The present invention relates to a composition containing at least one single-ended diazonium compound of the formula (l) as defined above and a coupling component. Compositions containing and / or at least one single oxidizing dye and / or oxidizing agent in addition to the direct dye are preferably administered. It is more preferable to administer the composition in the form of shampoo, conditioner, gel or emulsion. A preferred embodiment of the present invention relates to a method for dyeing or coloring human hair according to the present invention.

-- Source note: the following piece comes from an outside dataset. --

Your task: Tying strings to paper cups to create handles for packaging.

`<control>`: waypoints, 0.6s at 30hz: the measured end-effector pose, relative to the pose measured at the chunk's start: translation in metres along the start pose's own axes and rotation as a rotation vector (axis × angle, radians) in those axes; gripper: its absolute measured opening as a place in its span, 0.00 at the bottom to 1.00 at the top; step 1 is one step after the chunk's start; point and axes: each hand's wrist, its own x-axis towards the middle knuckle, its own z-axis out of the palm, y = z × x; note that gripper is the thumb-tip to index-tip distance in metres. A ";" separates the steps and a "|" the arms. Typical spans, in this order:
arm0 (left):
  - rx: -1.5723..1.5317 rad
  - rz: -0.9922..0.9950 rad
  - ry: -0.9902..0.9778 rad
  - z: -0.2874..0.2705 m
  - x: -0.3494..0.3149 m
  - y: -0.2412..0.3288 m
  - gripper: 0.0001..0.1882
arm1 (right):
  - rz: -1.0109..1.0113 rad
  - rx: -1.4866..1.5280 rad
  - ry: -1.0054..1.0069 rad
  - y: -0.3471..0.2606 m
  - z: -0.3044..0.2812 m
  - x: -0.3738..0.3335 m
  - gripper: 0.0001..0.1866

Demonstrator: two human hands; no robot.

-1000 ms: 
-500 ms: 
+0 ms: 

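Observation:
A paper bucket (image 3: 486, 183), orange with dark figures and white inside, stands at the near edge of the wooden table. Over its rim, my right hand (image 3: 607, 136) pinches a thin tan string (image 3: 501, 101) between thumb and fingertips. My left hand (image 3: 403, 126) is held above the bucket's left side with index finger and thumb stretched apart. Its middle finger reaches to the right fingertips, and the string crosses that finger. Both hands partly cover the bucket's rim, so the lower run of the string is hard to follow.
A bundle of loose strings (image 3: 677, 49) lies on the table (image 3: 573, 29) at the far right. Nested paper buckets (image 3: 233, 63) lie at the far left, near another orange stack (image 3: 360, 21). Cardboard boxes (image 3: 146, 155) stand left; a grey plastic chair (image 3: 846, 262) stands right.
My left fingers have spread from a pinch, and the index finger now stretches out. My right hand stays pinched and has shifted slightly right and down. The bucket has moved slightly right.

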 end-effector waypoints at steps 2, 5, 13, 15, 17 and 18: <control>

The composition of the present invention containing the compound (1) has the same preferable selection as the compound (丨) described above in the method according to the present invention. / In the method according to the present invention, {whether or not the dyeing is performed in the presence of a dye will depend on the intensity of the color to be obtained. In the context of the present invention, the term "basic conditions" means a pH in the range from 8 to 10, preferably 9-10, especially 9 5-10. Further, the porous material according to the present invention (particularly (Hair is the hair) = The acid in the color method is, for example, a suitable buffer solution of tartaric acid or citric acid, citric acid gel, and / or an acid dye selected as needed.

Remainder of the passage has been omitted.